__WHAT IS NEEDED__:
How many lines in the entries below include the word "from"? Respond with the number only.

__DATA SUPPLIED__:
[Start of Attachment]

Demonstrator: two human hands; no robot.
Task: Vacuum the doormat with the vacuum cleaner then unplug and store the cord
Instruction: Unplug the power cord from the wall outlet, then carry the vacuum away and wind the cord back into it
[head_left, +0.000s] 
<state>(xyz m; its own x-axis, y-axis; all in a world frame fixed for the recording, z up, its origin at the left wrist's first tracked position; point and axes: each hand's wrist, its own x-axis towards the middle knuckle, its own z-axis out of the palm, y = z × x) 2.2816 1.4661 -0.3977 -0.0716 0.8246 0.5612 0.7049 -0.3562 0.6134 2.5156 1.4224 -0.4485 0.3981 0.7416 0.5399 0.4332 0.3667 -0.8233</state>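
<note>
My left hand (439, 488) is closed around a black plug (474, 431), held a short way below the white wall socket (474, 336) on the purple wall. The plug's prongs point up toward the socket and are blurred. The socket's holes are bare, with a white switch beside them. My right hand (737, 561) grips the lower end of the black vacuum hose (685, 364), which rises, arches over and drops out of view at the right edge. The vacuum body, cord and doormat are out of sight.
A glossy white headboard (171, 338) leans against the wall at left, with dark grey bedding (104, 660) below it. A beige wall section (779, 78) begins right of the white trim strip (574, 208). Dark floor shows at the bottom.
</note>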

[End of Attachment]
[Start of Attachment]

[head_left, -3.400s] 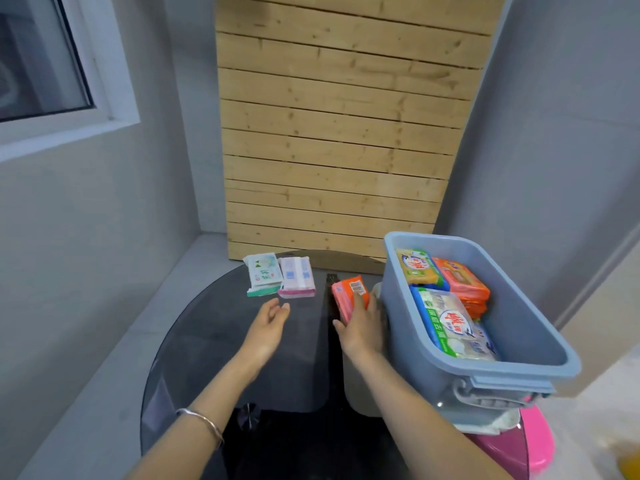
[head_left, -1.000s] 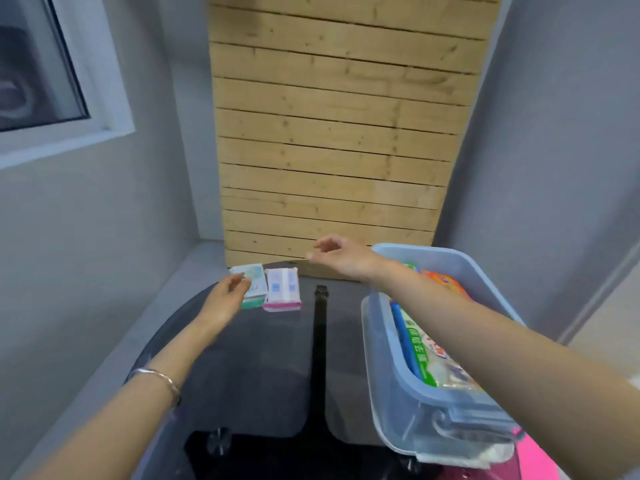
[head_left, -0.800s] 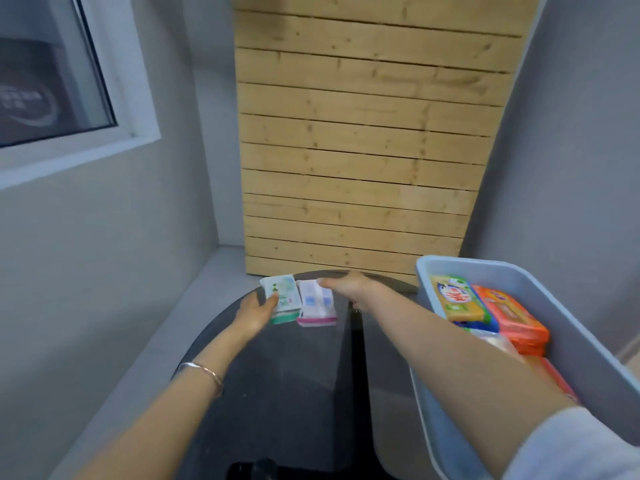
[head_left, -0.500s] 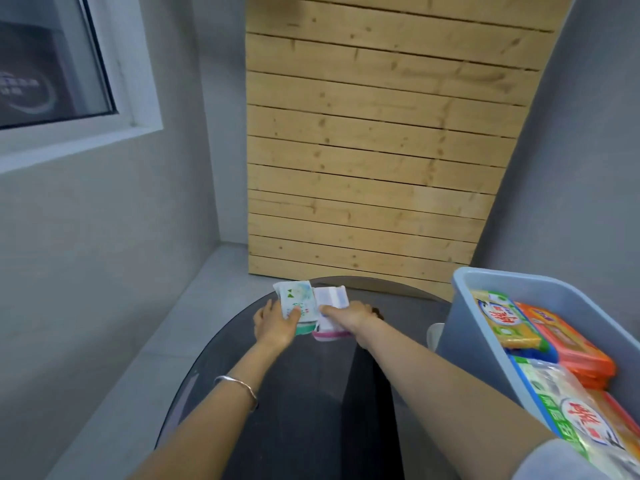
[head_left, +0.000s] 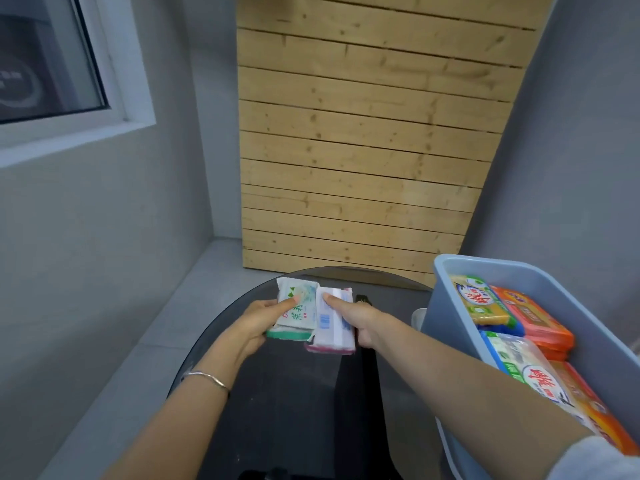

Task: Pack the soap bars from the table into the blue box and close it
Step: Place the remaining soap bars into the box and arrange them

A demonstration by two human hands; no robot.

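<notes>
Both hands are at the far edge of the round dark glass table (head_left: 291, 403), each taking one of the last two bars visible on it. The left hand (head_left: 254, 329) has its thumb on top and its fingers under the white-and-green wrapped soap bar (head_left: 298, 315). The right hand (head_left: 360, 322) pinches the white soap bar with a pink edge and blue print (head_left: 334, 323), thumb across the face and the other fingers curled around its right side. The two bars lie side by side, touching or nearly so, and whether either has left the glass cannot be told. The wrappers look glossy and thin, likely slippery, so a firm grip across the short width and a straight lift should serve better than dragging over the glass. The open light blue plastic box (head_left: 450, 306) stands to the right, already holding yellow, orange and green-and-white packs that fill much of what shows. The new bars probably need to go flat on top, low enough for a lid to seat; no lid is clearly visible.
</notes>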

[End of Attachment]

__WRITTEN REPLY__:
2